With nothing added and nothing dropped, copy the entire listing.
-- GIVEN INFORMATION follows --
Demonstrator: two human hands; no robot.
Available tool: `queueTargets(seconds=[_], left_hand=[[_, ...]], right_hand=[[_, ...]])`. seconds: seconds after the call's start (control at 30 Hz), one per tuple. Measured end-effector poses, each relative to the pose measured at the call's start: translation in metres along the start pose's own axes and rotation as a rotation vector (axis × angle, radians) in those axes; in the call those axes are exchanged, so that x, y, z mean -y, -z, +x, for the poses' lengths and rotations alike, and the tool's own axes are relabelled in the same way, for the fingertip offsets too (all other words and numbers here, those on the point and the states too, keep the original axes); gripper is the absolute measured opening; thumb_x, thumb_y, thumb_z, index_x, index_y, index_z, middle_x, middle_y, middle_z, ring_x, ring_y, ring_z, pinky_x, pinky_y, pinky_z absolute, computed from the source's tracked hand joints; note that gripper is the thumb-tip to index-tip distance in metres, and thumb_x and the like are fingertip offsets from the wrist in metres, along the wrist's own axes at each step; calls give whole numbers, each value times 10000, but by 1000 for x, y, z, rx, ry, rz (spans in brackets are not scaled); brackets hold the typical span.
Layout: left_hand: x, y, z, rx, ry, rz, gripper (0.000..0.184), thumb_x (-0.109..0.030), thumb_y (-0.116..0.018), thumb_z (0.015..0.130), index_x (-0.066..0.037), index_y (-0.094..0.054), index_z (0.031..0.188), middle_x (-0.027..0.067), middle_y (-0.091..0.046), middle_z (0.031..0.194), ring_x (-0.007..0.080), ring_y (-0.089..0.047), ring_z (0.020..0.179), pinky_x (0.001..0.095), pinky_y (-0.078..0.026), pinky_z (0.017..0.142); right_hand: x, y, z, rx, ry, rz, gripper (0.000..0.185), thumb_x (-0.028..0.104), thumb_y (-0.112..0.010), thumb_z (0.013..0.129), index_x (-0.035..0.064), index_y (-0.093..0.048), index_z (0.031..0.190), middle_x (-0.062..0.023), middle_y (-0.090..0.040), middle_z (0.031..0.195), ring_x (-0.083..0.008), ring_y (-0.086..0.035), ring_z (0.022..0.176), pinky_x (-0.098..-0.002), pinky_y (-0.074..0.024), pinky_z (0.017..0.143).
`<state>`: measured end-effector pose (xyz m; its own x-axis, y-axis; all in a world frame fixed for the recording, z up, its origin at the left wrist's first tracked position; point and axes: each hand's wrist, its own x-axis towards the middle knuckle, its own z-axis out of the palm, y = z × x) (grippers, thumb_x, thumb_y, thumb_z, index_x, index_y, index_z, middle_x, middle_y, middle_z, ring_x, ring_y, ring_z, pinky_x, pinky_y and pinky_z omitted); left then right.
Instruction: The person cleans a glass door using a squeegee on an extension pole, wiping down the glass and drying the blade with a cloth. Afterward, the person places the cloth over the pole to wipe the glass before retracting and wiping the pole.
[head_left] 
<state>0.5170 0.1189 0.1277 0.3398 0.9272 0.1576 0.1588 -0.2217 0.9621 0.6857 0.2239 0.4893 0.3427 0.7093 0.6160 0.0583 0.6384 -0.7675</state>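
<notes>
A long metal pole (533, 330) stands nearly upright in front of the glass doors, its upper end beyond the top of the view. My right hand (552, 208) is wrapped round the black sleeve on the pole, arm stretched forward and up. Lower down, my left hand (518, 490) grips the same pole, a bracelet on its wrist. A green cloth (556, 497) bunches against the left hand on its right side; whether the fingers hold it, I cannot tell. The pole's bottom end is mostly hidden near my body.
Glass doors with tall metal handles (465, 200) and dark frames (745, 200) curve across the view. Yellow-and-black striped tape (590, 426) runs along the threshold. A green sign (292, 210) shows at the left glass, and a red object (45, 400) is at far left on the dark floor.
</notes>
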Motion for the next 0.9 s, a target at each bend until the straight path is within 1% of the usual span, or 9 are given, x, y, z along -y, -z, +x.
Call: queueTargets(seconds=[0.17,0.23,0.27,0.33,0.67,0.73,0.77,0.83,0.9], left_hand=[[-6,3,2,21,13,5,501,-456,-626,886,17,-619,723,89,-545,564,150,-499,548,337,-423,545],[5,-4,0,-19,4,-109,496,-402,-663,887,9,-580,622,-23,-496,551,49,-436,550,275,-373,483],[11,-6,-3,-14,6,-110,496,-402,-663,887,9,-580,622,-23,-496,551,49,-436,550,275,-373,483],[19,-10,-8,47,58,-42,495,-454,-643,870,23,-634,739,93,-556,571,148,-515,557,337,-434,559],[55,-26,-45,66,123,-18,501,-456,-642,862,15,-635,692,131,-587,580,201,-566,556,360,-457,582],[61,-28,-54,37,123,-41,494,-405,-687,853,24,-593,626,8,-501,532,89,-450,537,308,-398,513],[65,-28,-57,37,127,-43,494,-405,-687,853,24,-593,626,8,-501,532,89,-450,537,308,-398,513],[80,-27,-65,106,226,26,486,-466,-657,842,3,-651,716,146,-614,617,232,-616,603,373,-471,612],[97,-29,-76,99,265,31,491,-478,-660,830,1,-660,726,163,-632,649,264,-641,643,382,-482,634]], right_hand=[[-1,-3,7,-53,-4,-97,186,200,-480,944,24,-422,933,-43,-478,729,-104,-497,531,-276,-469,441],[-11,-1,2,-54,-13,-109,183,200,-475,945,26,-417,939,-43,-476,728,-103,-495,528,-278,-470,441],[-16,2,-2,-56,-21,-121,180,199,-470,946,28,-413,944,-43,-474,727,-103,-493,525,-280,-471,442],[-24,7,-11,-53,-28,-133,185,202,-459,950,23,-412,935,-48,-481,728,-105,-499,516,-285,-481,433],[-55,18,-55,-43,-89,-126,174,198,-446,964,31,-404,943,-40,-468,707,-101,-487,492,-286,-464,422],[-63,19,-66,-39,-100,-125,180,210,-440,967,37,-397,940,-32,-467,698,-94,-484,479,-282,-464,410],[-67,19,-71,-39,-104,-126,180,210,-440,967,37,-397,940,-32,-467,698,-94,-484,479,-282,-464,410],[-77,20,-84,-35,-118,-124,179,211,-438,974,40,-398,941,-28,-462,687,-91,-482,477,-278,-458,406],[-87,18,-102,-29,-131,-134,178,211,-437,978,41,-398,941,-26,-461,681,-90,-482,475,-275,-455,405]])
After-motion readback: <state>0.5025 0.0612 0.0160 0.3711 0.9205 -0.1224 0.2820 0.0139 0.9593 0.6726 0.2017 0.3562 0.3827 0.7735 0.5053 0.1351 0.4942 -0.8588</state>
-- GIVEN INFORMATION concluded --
▶ _WRITTEN ANSWER_
Demonstrator: two human hands; no robot.
Available tool: `queueTargets(seconds=[_], left_hand=[[_, ...]], right_hand=[[_, ...]])`. seconds: seconds after the call's start (control at 30 Hz), one per tuple. Measured end-effector poses, each relative to the pose measured at the call's start: translation in metres along the start pose's own axes and rotation as a rotation vector (axis × angle, radians) in those axes; in the call those axes are exchanged, so that x, y, z mean -y, -z, +x, for the poses' lengths and rotations alike, and the tool's own axes are relabelled in the same way, for the fingertip offsets too (all other words and numbers here, those on the point and the states too, keep the original axes); gripper is the absolute measured opening; thumb_x, thumb_y, thumb_z, index_x, index_y, index_z, middle_x, middle_y, middle_z, ring_x, ring_y, ring_z, pinky_x, pinky_y, pinky_z absolute, computed from the source's tracked hand joints; note that gripper is the thumb-tip to index-tip distance in metres, and thumb_x and the like are fingertip offsets from the wrist in metres, along the wrist's own axes at each step; calls give whole numbers, each value times 10000, but by 1000 for x, y, z, rx, ry, rz (spans in brackets are not scaled); brackets hold the typical span.
Layout: left_hand: x, y, z, rx, ry, rz, gripper (0.000..0.184), thumb_x (-0.109..0.030), thumb_y (-0.116..0.018), thumb_z (0.015..0.130), index_x (-0.066..0.037), index_y (-0.094..0.054), index_z (0.031..0.188), middle_x (-0.027..0.067), middle_y (-0.091..0.046), middle_z (0.031..0.194), ring_x (-0.007..0.080), ring_y (-0.089..0.047), ring_z (0.020..0.179), pinky_x (0.001..0.095), pinky_y (-0.078..0.026), pinky_z (0.017..0.142); right_hand: x, y, z, rx, ry, rz, gripper (0.000..0.185), thumb_x (-0.028..0.104), thumb_y (-0.112..0.010), thumb_z (0.013..0.129), index_x (-0.035..0.064), index_y (-0.093..0.048), index_z (0.031..0.190), middle_x (-0.062..0.023), middle_y (-0.090..0.040), middle_z (0.031..0.195), ring_x (-0.083..0.008), ring_y (-0.086..0.035), ring_z (0.022..0.176), pinky_x (-0.098..-0.002), pinky_y (-0.074..0.024), pinky_z (0.017..0.143).
`<state>`: measured end-effector pose (xyz m; its own x-axis, y-axis; all in a world frame fixed for the recording, z up, its origin at the left wrist's first tracked position; point and axes: each hand's wrist, its own x-axis towards the middle knuckle, its own z-axis out of the palm, y = z × x) (grippers, thumb_x, thumb_y, thumb_z, index_x, index_y, index_z, middle_x, middle_y, middle_z, ring_x, ring_y, ring_z, pinky_x, pinky_y and pinky_z omitted); left then right.
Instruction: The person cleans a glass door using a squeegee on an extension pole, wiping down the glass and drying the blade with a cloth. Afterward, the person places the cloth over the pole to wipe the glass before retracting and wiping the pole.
[head_left] 
<state>0.5170 0.1189 0.1277 0.3398 0.9272 0.1576 0.1588 -0.2217 0.9621 0.6857 0.2239 0.4893 0.3427 0.7093 0.6160 0.0583 0.6384 -0.7675</state>
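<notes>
A long metal pole (533, 330) stands nearly upright in front of the glass doors, its upper end beyond the top of the view. My right hand (552, 208) is wrapped round the black sleeve on the pole, arm stretched forward and up. Lower down, my left hand (518, 490) grips the same pole, a bracelet on its wrist. A green cloth (556, 497) bunches against the left hand on its right side; whether the fingers hold it, I cannot tell. The pole's bottom end is mostly hidden near my body.
Glass doors with tall metal handles (465, 200) and dark frames (745, 200) curve across the view. Yellow-and-black striped tape (590, 426) runs along the threshold. A green sign (292, 210) shows at the left glass, and a red object (45, 400) is at far left on the dark floor.
</notes>
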Motion for the next 0.9 s, a target at each bend until the straight path is within 1% of the usual span, or 9 are given, x, y, z along -y, -z, +x.
Call: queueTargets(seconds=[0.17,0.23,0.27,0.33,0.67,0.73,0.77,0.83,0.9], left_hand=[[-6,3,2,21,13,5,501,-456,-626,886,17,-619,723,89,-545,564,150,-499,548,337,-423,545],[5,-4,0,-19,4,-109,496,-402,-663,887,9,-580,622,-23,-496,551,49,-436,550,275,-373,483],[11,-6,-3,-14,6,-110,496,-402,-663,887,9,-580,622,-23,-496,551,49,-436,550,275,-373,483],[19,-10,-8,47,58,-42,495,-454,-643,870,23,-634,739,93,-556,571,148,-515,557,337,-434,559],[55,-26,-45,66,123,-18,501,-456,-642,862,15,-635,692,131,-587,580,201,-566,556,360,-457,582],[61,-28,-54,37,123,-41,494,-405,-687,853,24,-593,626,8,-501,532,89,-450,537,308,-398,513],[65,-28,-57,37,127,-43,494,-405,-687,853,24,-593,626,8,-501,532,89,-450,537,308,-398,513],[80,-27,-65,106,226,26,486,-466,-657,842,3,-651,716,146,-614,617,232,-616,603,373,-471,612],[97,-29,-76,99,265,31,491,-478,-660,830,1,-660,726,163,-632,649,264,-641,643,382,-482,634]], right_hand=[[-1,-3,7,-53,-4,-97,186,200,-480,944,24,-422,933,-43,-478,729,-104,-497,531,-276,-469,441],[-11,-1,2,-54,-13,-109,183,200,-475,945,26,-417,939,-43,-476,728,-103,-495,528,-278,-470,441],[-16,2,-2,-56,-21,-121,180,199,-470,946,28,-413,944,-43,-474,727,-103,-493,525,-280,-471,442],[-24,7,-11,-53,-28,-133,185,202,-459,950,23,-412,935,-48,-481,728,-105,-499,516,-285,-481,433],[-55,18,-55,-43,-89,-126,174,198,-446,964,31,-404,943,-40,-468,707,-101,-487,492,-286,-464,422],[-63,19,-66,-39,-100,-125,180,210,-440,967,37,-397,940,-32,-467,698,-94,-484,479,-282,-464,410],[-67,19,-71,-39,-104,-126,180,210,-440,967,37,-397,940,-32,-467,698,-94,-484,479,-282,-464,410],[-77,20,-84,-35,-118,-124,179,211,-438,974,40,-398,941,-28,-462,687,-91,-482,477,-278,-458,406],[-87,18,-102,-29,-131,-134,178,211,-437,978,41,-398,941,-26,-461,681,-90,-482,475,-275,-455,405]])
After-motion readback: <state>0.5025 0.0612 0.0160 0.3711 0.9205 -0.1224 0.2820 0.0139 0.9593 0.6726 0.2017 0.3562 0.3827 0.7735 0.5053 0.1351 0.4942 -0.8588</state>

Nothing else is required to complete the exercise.